■ Work task ■
Output the listing below verbatim, but drop the images.

■ Recorded data ■
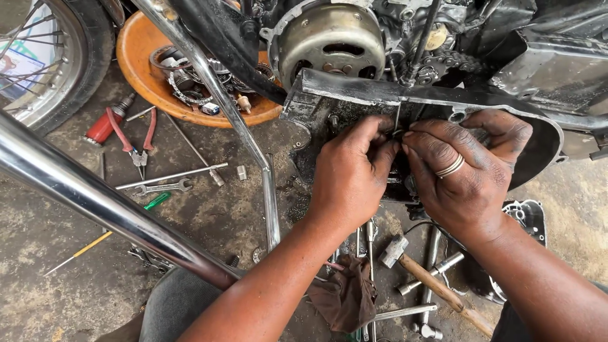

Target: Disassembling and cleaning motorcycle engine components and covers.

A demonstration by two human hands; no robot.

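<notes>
My left hand (351, 174) and my right hand (465, 171) meet at the lower side of a motorcycle engine (332, 38), fingertips pinched together on a small metal part (397, 133) against the dark open crankcase cover (354, 95). The part is mostly hidden by my fingers. A ring sits on my right hand. Above the hands are the round grey rotor housing and a drive chain (446, 63).
An orange bowl (136, 60) holds small engine parts at upper left. Red-handled pliers (133, 142), a spanner (164, 187), a hammer (430, 285), sockets and a brown rag (348, 294) lie on the concrete floor. A chrome exhaust pipe (95, 202) crosses the left. A spoked wheel (44, 57) stands far left.
</notes>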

■ Answer section ■
Target: Disassembling and cleaning motorcycle engine components and covers.

A demonstration by two human hands; no robot.

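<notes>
My left hand (351, 174) and my right hand (465, 171) meet at the lower side of a motorcycle engine (332, 38), fingertips pinched together on a small metal part (397, 133) against the dark open crankcase cover (354, 95). The part is mostly hidden by my fingers. A ring sits on my right hand. Above the hands are the round grey rotor housing and a drive chain (446, 63).
An orange bowl (136, 60) holds small engine parts at upper left. Red-handled pliers (133, 142), a spanner (164, 187), a hammer (430, 285), sockets and a brown rag (348, 294) lie on the concrete floor. A chrome exhaust pipe (95, 202) crosses the left. A spoked wheel (44, 57) stands far left.
</notes>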

That finishes the exercise, with nothing more to add.